# Try it:
Set down every line of the data, unchanged and complete.

# Stored data:
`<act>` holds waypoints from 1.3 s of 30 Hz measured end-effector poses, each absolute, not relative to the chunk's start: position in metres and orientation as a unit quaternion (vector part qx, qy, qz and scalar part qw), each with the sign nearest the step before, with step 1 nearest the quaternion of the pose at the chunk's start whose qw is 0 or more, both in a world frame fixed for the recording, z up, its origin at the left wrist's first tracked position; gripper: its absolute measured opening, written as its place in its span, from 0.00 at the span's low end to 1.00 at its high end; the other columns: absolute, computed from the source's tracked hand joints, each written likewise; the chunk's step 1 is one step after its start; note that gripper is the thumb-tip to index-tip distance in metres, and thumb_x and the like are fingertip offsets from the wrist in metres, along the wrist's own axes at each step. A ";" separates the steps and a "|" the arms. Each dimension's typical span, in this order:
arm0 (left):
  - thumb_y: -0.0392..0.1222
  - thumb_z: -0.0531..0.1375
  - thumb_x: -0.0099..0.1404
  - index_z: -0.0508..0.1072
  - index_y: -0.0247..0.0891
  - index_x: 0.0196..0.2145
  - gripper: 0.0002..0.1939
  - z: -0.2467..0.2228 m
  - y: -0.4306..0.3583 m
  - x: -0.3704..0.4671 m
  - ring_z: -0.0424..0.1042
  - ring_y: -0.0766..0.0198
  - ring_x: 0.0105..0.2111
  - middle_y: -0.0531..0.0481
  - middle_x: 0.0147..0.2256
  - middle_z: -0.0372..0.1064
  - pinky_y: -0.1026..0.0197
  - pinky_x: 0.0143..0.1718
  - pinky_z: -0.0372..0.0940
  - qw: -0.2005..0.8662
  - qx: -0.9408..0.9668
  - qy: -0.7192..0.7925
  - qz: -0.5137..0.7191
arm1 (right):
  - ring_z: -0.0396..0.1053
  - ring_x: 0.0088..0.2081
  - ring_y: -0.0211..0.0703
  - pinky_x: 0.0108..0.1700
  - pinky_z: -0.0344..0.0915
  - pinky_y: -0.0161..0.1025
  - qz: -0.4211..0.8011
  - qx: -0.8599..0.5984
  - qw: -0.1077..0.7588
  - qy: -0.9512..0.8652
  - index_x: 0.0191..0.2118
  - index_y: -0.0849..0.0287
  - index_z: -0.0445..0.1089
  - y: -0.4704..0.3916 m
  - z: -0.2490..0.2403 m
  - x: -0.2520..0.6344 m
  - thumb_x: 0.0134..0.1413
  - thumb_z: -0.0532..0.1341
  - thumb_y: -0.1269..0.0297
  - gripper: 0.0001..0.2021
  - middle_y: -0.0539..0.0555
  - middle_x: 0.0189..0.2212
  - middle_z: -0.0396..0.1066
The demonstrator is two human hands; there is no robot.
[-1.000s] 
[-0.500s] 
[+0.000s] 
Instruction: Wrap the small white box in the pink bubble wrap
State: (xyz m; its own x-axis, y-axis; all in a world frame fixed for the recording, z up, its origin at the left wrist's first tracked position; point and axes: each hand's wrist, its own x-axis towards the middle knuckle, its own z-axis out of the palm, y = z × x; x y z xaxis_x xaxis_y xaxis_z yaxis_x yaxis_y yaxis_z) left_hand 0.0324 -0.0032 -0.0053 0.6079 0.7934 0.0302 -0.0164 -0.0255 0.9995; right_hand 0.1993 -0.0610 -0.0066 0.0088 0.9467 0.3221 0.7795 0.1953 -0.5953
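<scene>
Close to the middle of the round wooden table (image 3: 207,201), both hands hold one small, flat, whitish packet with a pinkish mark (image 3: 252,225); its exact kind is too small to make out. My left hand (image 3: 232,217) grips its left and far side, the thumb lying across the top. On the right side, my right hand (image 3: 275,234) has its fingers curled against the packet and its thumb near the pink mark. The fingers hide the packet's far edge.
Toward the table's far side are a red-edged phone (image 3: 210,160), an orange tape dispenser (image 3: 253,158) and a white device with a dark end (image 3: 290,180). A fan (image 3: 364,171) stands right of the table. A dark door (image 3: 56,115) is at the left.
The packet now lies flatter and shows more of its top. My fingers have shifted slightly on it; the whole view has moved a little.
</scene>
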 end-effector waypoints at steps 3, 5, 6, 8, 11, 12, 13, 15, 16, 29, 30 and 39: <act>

# Solution to this problem:
`<act>` holds waypoints from 1.3 s of 30 Hz measured end-effector poses, each absolute, not relative to the chunk's start: position in metres and orientation as a unit quaternion (vector part qx, qy, qz and scalar part qw), each with the sign nearest the step before, with step 1 nearest the quaternion of the pose at the chunk's start whose qw is 0 or more, both in a world frame fixed for the recording, z up, its origin at the left wrist's first tracked position; gripper: its absolute measured opening, written as its place in its span, from 0.00 at the span's low end to 1.00 at its high end; the other columns: absolute, computed from the source's tracked hand joints, each written likewise; the chunk's step 1 is one step after its start; note that gripper is the thumb-tip to index-tip distance in metres, and thumb_x and the like are fingertip offsets from the wrist in metres, along the wrist's own axes at each step. A ";" separates the steps and a "|" the arms. Each dimension's typical span, in this order:
arm0 (left):
  - thumb_y: -0.0392..0.1222
  - thumb_z: -0.0531..0.1375
  - thumb_x: -0.0099..0.1404
  - index_z: -0.0508..0.1072
  - index_y: -0.0247..0.0891
  - index_x: 0.0196..0.2145
  - gripper: 0.0002..0.1939
  - z: -0.2467..0.2228 m
  - y: -0.4306..0.3583 m
  - x: -0.3704..0.4671 m
  - ring_z: -0.0424..0.1042
  - ring_y: -0.0766..0.0198
  - ring_x: 0.0105..0.2111
  - middle_y: -0.0531..0.0481
  - middle_x: 0.0147..0.2256
  - middle_z: -0.0372..0.1064
  - pinky_y: -0.1026..0.0197
  - pinky_x: 0.0143..0.1718
  - pinky_z: -0.0372..0.0940
  - qw: -0.2005..0.8662
  - qx: -0.9408..0.9668
  - qy: -0.7192..0.7925
  - qz: -0.5137..0.7191
arm1 (right):
  - ring_z: -0.0396..0.1053
  - ring_x: 0.0088..0.2081
  - ring_y: -0.0211..0.0703
  - pinky_x: 0.0108..0.1700
  - pinky_z: -0.0344..0.0915
  - pinky_y: -0.0161..0.1025
  - qz: -0.4211..0.8011
  - qx: -0.8599..0.5984
  - qw: -0.1077..0.7588
  - qy: -0.9512..0.8652
  - index_x: 0.0191..0.2118
  - index_y: -0.0849..0.0287
  - index_z: -0.0445..0.1089
  - y: -0.4704..0.3916 m
  - z: -0.2490..0.2403 m
  - x: -0.2520..0.6344 m
  - thumb_x: 0.0134..0.1413
  - thumb_z: -0.0532..0.1341
  - thumb_y: -0.1269..0.0297
  - gripper: 0.0001..0.2021
  - middle_y: -0.0539..0.0555
  - middle_x: 0.0189..0.2212
  - middle_z: -0.0396..0.1066
The demonstrator is two human hands; there is no robot.
[-1.000s] 
[-0.500s] 
[+0.000s] 
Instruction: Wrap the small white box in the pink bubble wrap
State: (xyz m; its own x-axis, y-axis; all in a world frame fixed for the recording, z up, its origin at the left wrist's first tracked position; point and axes: each hand's wrist, its own x-axis towards the middle knuckle, its own z-axis out of the palm, y = z × x; x y z xaxis_x xaxis_y xaxis_z yaxis_x yaxis_y yaxis_z) left_hand 0.0324 -0.0032 -0.0053 0.6079 0.7934 0.0302 -0.0164 -0.0255 0.9995; right_hand 0.1993 -0.0610 -0.0066 0.0088 0.9467 0.3221 0.7795 0.1953 -0.5953
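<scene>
Close to the middle of the round wooden table (image 3: 207,201), both hands hold one small, flat, whitish packet with a pinkish mark (image 3: 252,225); its exact kind is too small to make out. My left hand (image 3: 232,217) grips its left and far side, the thumb lying across the top. On the right side, my right hand (image 3: 275,234) has its fingers curled against the packet and its thumb near the pink mark. The fingers hide the packet's far edge.
Toward the table's far side are a red-edged phone (image 3: 210,160), an orange tape dispenser (image 3: 253,158) and a white device with a dark end (image 3: 290,180). A fan (image 3: 364,171) stands right of the table. A dark door (image 3: 56,115) is at the left.
The packet now lies flatter and shows more of its top. My fingers have shifted slightly on it; the whole view has moved a little.
</scene>
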 end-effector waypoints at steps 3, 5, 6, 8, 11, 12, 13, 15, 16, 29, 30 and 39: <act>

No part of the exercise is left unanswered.